_ASSIGNMENT_: Without including any images, please transcribe all the lines below exactly.

┄┄┄┄┄┄┄┄┄┄┄┄┄┄┄┄┄┄┄┄

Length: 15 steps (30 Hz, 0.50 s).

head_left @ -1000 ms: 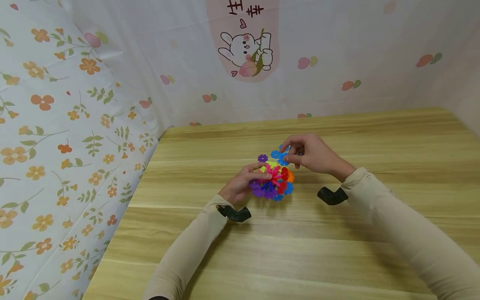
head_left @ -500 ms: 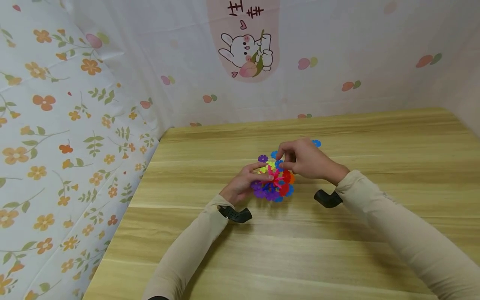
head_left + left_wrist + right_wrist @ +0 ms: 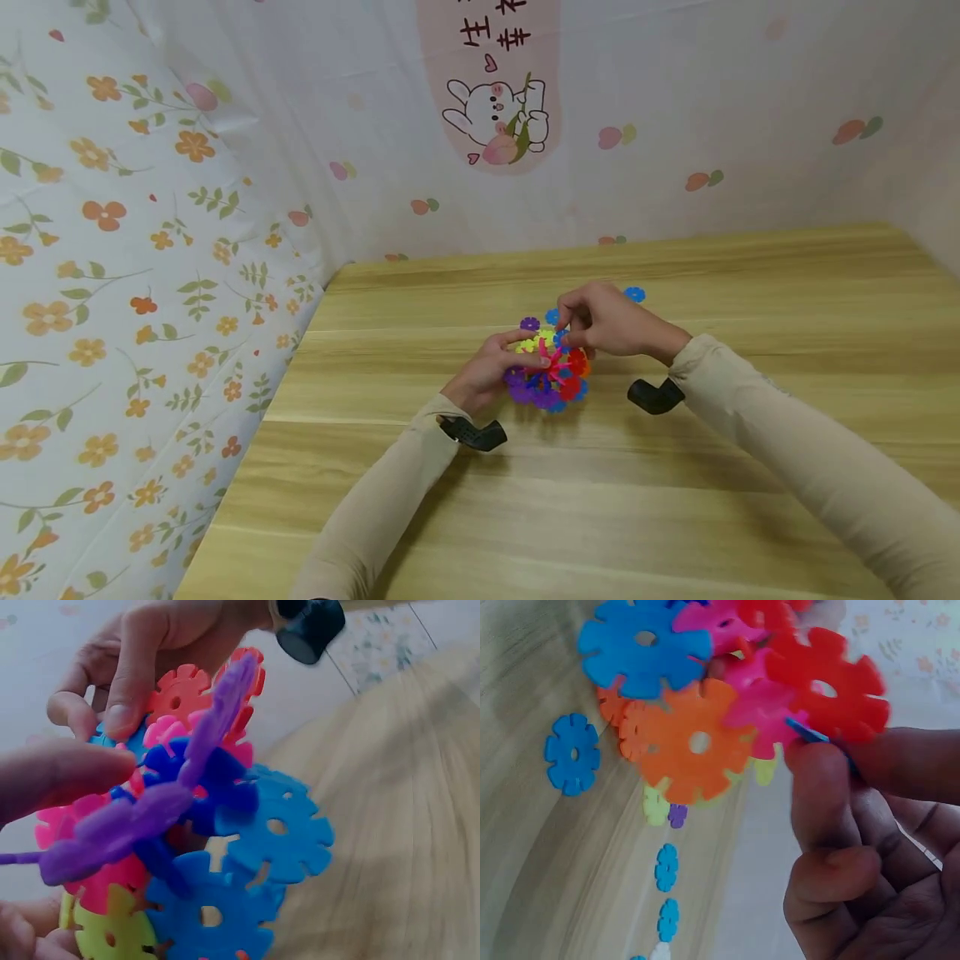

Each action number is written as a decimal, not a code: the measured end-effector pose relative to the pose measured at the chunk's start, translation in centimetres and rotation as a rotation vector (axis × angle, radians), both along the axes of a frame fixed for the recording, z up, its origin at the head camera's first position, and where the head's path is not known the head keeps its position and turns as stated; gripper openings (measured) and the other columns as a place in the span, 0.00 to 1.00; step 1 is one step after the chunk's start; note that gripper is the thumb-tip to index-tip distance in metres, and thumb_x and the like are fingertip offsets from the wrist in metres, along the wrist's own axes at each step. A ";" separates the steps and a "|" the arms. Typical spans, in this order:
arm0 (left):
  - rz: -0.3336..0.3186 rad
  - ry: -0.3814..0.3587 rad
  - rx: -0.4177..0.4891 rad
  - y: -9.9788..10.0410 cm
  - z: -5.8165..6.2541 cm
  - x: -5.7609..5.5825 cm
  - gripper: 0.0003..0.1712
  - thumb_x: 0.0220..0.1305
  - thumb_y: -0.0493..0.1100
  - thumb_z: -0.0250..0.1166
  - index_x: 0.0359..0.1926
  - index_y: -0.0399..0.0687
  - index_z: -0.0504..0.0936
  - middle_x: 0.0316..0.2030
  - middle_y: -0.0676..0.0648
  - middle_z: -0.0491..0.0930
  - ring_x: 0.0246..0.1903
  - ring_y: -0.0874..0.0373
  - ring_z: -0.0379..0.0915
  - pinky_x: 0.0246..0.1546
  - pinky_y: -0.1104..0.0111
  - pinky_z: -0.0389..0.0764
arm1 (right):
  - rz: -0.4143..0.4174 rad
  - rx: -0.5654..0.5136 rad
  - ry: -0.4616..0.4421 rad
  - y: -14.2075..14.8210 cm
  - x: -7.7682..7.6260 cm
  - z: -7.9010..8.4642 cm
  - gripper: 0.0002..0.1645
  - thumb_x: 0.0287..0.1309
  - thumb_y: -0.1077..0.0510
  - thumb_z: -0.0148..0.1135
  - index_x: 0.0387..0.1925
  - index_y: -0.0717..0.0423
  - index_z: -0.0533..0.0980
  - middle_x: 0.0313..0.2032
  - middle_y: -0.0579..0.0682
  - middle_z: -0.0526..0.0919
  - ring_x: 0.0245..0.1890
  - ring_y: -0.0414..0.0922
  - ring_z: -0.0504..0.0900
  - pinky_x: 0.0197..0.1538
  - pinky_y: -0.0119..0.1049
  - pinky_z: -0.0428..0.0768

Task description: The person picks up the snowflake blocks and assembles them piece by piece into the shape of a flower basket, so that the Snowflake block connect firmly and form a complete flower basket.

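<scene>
Flower-shaped plastic discs, slotted together, form a round multicoloured cluster [image 3: 572,388] in red, pink, purple, blue, orange and yellow. My left hand [image 3: 483,375] grips its left side; in the left wrist view the thumb [image 3: 64,780] lies across the pink and purple discs. Between thumb and forefinger, my right hand [image 3: 615,321] pinches a blue disc [image 3: 561,337] at the cluster's far right side. The right wrist view shows this blue disc [image 3: 808,730] edge-on, right by the red and pink discs, mostly covered by the fingertips.
Loose discs lie on the wooden table [image 3: 420,333] beyond the cluster: a purple disc [image 3: 529,324], a blue disc [image 3: 552,317] and another blue disc [image 3: 635,294] behind the right hand. A patterned cloth [image 3: 360,125] hangs along the table's far and left sides.
My right hand has moved from the loose blue discs down to the cluster with a blue disc pinched, uncovering another blue disc behind it. The left hand keeps its grip almost unmoved.
</scene>
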State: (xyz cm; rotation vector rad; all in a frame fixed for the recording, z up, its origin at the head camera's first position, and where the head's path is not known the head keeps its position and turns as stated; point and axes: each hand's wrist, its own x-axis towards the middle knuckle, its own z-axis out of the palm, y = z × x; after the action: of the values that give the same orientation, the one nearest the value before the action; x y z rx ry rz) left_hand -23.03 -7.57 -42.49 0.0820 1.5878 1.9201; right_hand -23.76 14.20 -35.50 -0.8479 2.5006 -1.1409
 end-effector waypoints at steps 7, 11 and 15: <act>-0.038 0.020 0.011 -0.4 -0.5 -0.4 0.24 0.70 0.39 0.58 0.66 0.42 0.70 0.43 0.54 0.83 0.42 0.62 0.83 0.44 0.70 0.84 | -0.080 -0.038 0.004 0.0 0.2 -0.6 0.02 0.61 0.65 0.64 0.37 0.60 0.79 0.18 0.50 0.81 0.16 0.48 0.80 0.33 0.39 0.80; -0.002 -0.044 0.099 -0.4 -0.7 -0.5 0.16 0.73 0.48 0.51 0.57 0.50 0.73 0.43 0.55 0.81 0.42 0.62 0.81 0.46 0.67 0.82 | -0.165 -0.063 0.017 0.2 0.2 -1.2 0.03 0.62 0.65 0.64 0.39 0.60 0.79 0.18 0.51 0.80 0.17 0.47 0.79 0.38 0.40 0.81; 0.042 -0.105 0.226 -0.3 -0.5 -0.7 0.14 0.73 0.53 0.46 0.53 0.54 0.68 0.44 0.53 0.81 0.42 0.59 0.81 0.45 0.63 0.82 | -0.255 -0.100 0.046 0.3 0.4 -1.5 0.04 0.63 0.65 0.63 0.39 0.60 0.79 0.19 0.51 0.80 0.18 0.48 0.80 0.35 0.38 0.81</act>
State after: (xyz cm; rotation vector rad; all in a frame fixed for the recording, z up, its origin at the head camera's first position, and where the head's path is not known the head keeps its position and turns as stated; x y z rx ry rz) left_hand -23.71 -7.88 -42.97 0.0416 1.3101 2.0948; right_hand -23.41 14.53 -37.04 -0.5961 2.6673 -1.3503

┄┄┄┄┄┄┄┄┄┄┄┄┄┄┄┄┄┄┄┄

_EXERCISE OUTPUT_:
Length: 15 steps (30 Hz, 0.50 s).

head_left @ -1000 ms: 
head_left @ -500 ms: 
head_left + left_wrist + right_wrist @ +0 ms: 

Each action number is written as a decimal, not a code: the measured end-effector pose relative to the pose measured at the chunk's start, translation in centimetres and rotation as a rotation vector (axis × angle, radians), both along the axes of a frame fixed for the recording, z up, its origin at the head camera's first position, and where the head's path is not known the head keeps its position and turns as stated; gripper openings (measured) and the other columns as a place in the span, 0.00 to 1.00; step 1 is one step after the chunk's start; note that gripper is the thumb-tip to index-tip distance in metres, and thumb_x and the like are fingertip offsets from the wrist in metres, along the wrist's own axes at each step. A ";" separates the steps and a "|" the arms. Typical spans, in this order:
arm0 (left):
  - rz: -0.3336..0.3186 rad
  - ry: -0.3814..0.3587 rad
  - rx: -0.4177..0.4891 rad
  - y: -9.9788..10.0410 cm
  - z: -5.8165..6.2541 cm
  - x: -5.7609..5.5825 cm
  - gripper: 0.0003..0.1712
  - thumb_x: 0.0220..0.1305
  - thumb_y: -0.0493..0.1100
  - thumb_z: -0.0250..0.1166
  - index_x: 0.0359..0.1926
  - index_y: -0.0399..0.0687
  - index_z: -0.0504..0.0936
  - middle_x: 0.0316..0.2030
  - middle_y: -0.0676..0.0648
  - middle_z: -0.0491..0.0930
  - ring_x: 0.0246..0.1903
  - ring_y: -0.0874..0.0373
  - ring_z: -0.0379..0.0915
  - pinky_x: 0.0246..0.1546
  - pinky_y: -0.1104..0.0111
  - pinky_z: -0.0389..0.0764
arm1 (right):
  - rz: -0.4143..0.4174 rad
  - rx: -0.5654..0.5136 rad
  - ry: -0.4616..0.4421 rad
  - y: -14.2075..14.8210 cm
  - x: -7.7682..7.6260 cm
  - z: -7.9010..8.4642 cm
  - gripper: 0.0002..0.1645
  - thumb_x: 0.0287..0.1309
  - thumb_y: -0.1077..0.0510
  - thumb_z: -0.0148..0.1135
  - index_x: 0.0387..0.1925
  - index_y: -0.0717..0.0423
  - index_z: -0.0533..0.0980
  - middle_x: 0.0313..0.2032
  - middle_y: -0.0579..0.0682
  - middle_z: -0.0526..0.0919
  - ring_x: 0.0245..0.1890
  - ring_y: -0.0414..0.0922
  - ring_z: -0.0504..0.0900
  - pinky_x: 0.0197..0.1538
  - pinky_y: -0.0119..0.1049
  - pinky_z: -0.0428..0.0768

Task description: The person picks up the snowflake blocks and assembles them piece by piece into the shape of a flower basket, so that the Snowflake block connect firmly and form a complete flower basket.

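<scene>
Flower-shaped plastic discs, slotted together, form a round multicoloured cluster [image 3: 572,388] in red, pink, purple, blue, orange and yellow. My left hand [image 3: 483,375] grips its left side; in the left wrist view the thumb [image 3: 64,780] lies across the pink and purple discs. Between thumb and forefinger, my right hand [image 3: 615,321] pinches a blue disc [image 3: 561,337] at the cluster's far right side. The right wrist view shows this blue disc [image 3: 808,730] edge-on, right by the red and pink discs, mostly covered by the fingertips.
Loose discs lie on the wooden table [image 3: 420,333] beyond the cluster: a purple disc [image 3: 529,324], a blue disc [image 3: 552,317] and another blue disc [image 3: 635,294] behind the right hand. A patterned cloth [image 3: 360,125] hangs along the table's far and left sides.
My right hand has moved from the loose blue discs down to the cluster with a blue disc pinched, uncovering another blue disc behind it. The left hand keeps its grip almost unmoved.
</scene>
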State: (xyz cm; rotation vector rad; all in a frame fixed for the recording, z up, its origin at the head camera's first position, and where the head's path is not known the head keeps its position and turns as stated; point and axes: each hand's wrist, its own x-axis towards the middle knuckle, its own z-axis out of the palm, y = z × x; after the action: of the values that give the same orientation, the one nearest the value before the action; x y z rx ry rz) left_hand -23.03 -7.57 -42.49 0.0820 1.5878 1.9201; right_hand -23.76 14.20 -35.50 -0.8479 2.5006 -1.1409
 end-effector waypoints at steps 7, 11 and 15: <act>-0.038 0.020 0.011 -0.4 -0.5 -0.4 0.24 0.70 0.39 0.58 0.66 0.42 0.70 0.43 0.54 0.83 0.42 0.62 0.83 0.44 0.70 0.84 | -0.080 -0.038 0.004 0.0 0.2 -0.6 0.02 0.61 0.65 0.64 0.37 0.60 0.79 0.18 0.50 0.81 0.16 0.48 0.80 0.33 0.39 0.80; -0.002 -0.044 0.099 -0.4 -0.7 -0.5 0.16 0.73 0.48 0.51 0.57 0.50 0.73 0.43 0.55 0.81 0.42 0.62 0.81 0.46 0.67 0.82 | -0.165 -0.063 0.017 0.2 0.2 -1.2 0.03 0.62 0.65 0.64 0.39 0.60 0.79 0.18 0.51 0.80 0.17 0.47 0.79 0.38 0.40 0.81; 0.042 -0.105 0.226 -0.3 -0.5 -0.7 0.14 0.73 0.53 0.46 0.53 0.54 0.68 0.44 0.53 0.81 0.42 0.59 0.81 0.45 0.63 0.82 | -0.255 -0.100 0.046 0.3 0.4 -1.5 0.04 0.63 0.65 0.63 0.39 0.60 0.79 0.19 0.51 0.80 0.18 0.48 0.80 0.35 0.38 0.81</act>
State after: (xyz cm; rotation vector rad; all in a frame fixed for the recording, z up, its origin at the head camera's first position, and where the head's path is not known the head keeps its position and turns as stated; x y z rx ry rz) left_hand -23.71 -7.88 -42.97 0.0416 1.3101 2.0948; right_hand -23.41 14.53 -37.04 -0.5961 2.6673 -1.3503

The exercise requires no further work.